Matam : Le pénible quotidien des femmes de Bondji pour s’approvisionner en eau

L’on se croirait au moyen âge ! Alors que nous sommes bien dans le 21e siècle au cœur du troisième millénaire. La localité de Bondji dans le département de Kanel vit une pénurie d’eau sans précédent. Dans les réseaux sociaux, tous s’indignent, s’alarment et affichent leur soutien aux populations durement éprouvées, constate laviesenegalaise.com. Mais, les élus ne sont pas restés les bras croisés.

 

 

Difficile de trouver de l’eau à Bondji. Les populations de cette zone appelée « Lowrée », dans la commune de Bokiladji vivent un véritable calvaire. C’est la croix et la bannière pour se procurer de l’eau dans cette zone située dans le département de Kanel. Une situation insoutenable dénoncée par plusieurs jeunes à travers les réseaux sociaux suite à l’alerte lancée par le directeur de l’école du village. La localité n’a pas de forage si ce n’est un simple château pour toute la zone, comme l’indique le directeur de l’école de Bondji. A l’en croire, cette situation complique d’ailleurs la reprise des cours. Car, dans ce contexte de pandémie à Covid19, l’eau est plus qu’une nécessité pour respecter et faire respecter les mesures barrières. Le directeur de l’école, M. Idy Ba estime qu’il est impératif que les autorités soient informées de la situation pour y remédier.

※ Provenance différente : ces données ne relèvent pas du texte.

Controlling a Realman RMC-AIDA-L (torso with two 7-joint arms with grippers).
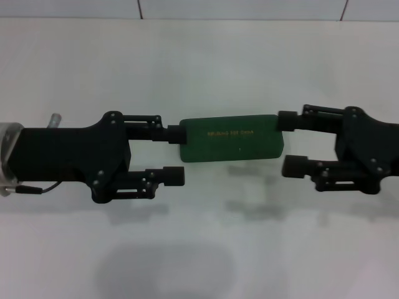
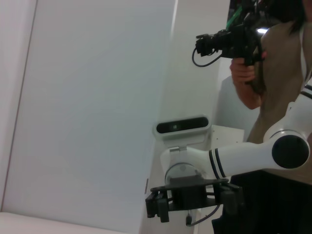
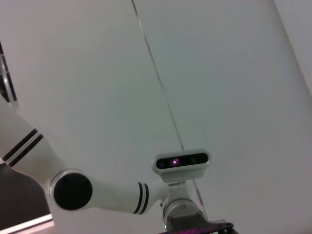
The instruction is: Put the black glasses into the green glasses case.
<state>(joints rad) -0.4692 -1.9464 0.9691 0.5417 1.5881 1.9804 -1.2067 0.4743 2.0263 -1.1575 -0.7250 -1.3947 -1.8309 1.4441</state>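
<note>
Now, closed green glasses case [image 1: 229,137] flat mid-table [image 1: 199,68], lid up. Left pincer [image 1: 175,156] spread wide at one end, upper fingertip [image 1: 176,134] touching the case; right pincer [image 1: 291,143] likewise wide at the other end. Black glasses nowhere visible.

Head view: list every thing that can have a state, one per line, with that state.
green glasses case: shut, lid down, lying flat on the white table between the two pincers.
left pincer: open, one fingertip at the case's left end, the other nearer the camera and clear of it.
right pincer: open, one fingertip at the case's right end, the other clear of it.
black glasses: not visible in any view.
</note>
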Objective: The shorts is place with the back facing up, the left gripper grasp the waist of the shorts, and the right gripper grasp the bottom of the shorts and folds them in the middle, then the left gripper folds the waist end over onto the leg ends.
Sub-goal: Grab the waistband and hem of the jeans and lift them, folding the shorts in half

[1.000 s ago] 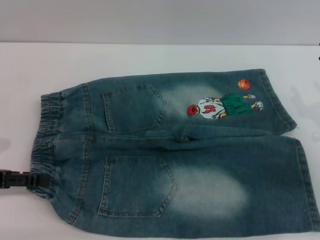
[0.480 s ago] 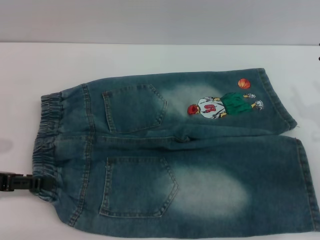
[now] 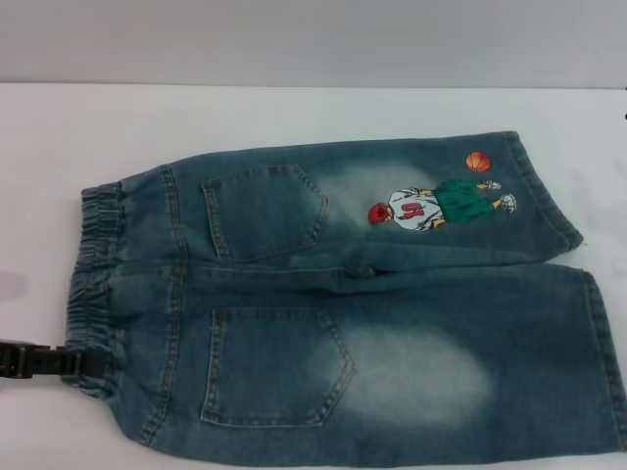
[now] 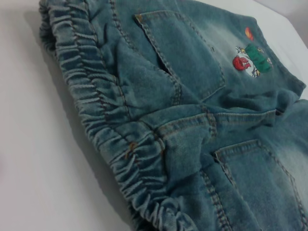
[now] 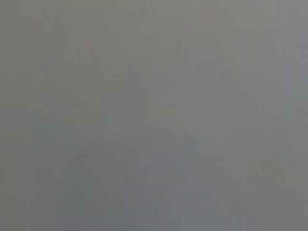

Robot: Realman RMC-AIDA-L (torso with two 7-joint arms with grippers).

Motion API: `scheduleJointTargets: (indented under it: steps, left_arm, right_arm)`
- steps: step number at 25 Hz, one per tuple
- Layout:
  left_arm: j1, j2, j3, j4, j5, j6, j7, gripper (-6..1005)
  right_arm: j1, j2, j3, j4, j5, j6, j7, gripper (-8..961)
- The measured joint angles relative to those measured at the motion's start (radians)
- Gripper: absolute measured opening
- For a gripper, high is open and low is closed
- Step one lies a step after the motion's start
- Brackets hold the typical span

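Blue jean shorts (image 3: 343,304) lying flat on a white surface (image 3: 294,113), back side up. Waist (image 3: 93,284) with its bunched stretchy band at the robot's left, two leg ends (image 3: 588,294) at the robot's right. Two back pockets showing, far pocket (image 3: 265,211) and near pocket (image 3: 279,367), one above the other in the head view. Small sewn picture (image 3: 431,204) of a ball player in a white shirt and green shorts on the far leg, with a little orange ball (image 3: 478,162) just beside it. Pale, faded patches on both legs.

Left claw (image 3: 83,364) black, coming in low from the left edge of the head view, right at the near corner of the waist. Touching the band there, with the cloth puckered around its tip. Cannot tell if shut on the cloth or open, since the fingers hide under the denim edge.

From the left wrist view, very close to the waist: ruffled band running along the white surface, folds and bumps in the cloth near the middle seam, both pockets and the sewn picture farther off.

Right claw not seen anywhere. Right wrist view only plain grey, nothing to tell from it.

Near leg running off the lower edge of the head view, far leg ending in a slanted hem.
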Motion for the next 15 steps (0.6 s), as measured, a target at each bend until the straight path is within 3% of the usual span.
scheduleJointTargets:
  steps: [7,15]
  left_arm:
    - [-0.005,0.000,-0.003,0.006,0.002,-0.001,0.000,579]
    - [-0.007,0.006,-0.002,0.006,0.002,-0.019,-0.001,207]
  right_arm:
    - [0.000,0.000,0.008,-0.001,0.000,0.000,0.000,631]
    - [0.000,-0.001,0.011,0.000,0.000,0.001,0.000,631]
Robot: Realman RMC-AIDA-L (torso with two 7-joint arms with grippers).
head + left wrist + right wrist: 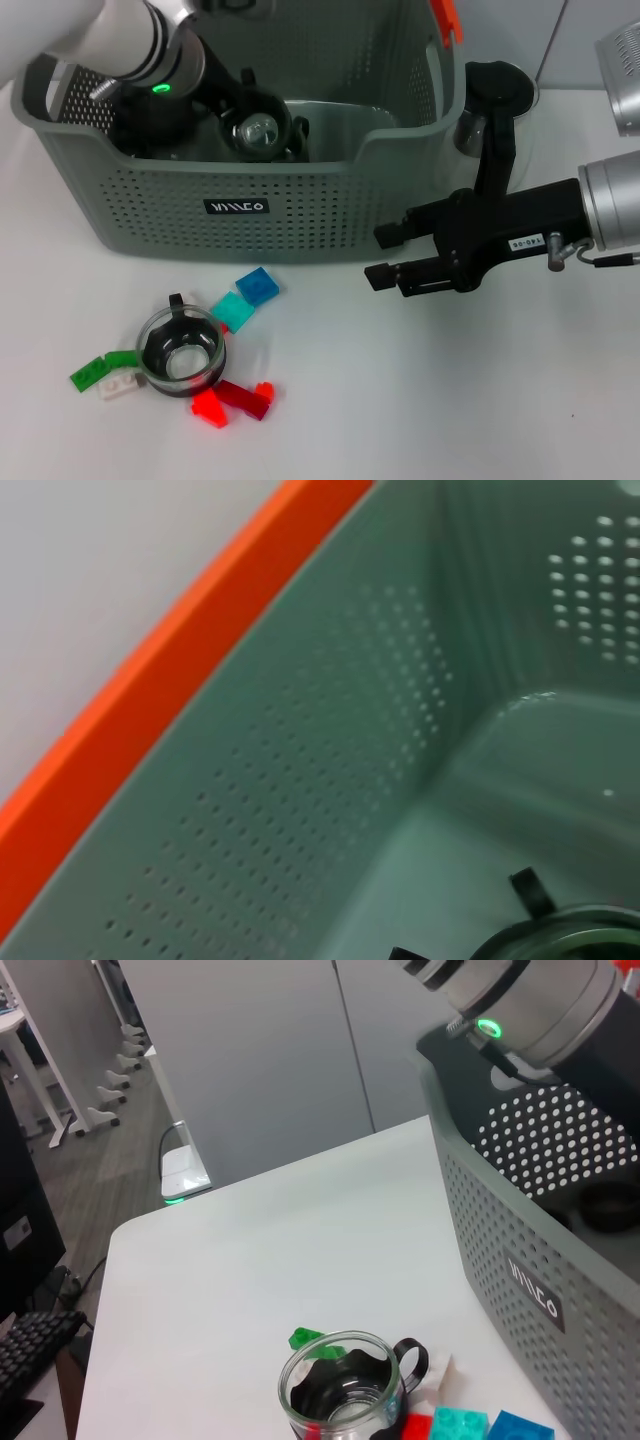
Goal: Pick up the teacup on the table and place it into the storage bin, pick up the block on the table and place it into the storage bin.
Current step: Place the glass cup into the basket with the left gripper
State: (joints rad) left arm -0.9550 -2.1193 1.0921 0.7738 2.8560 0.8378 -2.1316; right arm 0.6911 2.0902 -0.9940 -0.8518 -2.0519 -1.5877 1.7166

Abondant dans le même sens, Djiby Mbaye, un habitant du département de Kanel, qui est au fait de cette situation nous confie, « les femmes creusent des trous dans les marées perdues avec des enfants dodelinant sur le dos à la recherche du liquide précieux. Pire, les femmes des zones rurales sont laissées à elles-mêmes sans assistance, ni intervention pour atténuer leur souffrance, elles ne savent plus à quel Saint se vouer ».

Toujours d’après notre interlocuteur, c’est sous le soleil de plomb que les femmes de la localité parcourent des kilomètres à la recherche du liquide précieux dans des marrées jadis réservées pour faire abreuvoir le cheptel des transhumants, ou des animaux domestiques. Ainsi, il invite l’Etat du Sénégal à intervenir pour étancher la soif de cette population avant que l’irréparable se produise.

Cet appel ne semble pas tombé dans l’oreille d’un sourd. Le maire de Bokiladji, Alassane Mbaye Thiam, assure que ce problème sera bientôt un mauvais souvenir. Dans un entretien téléphonique avec nos confrères de Seneweb, l’édile de la commune rassure : « les techniciens déployés sur les lieux sont à pied d’œuvre pour régler la situation dans les meilleurs délais ». Ceci au grand bonheur des populations, notamment des femmes dont le quotidien se résume à la recherche du liquide précieux pour les besoins vitaux.

En effet, le Maire informe qu’une équipe a été déployée dans la localité, il y a seulement 4 jours, pour venir en aide aux populations et leur bétail qui ont toujours souffert d’un manque d’eau.

Selon le maire Alassane Mbaye Thiam, interrogé toujours par Seneweb, le problème est d’ordre naturel, « structurel ».
« De Yérimalé, dans la commune de Aouré, jusqu’à Kédougou, c’est le même problème. Depuis Senghor, toutes les initiatives ont presque échoué. C’est aussi le cas de ma commune. C’est la roche, il n’y pas de nappe phréatique », a-t-il dit. Et d’ajouter : « il y a des villages qui souffrent plus que Bondji ».
Malgré les forages installés dans la zone, il y a de cela cinq (5) ans, la pénurie d’eau persiste et perdure. Pour le maire de la localité connaissant bien sa circonscription, l’unique solution c’est le transfert d’eau. De l’avis de M. Alassane Mbaye Thiam, « il faut transférer l’eau à partir du fleuve, situé à moins de 20 kilomètres », pour assurer une distribution correcte en eau potable dans la zone, comme c’est le cas pour plusieurs villages de la commune.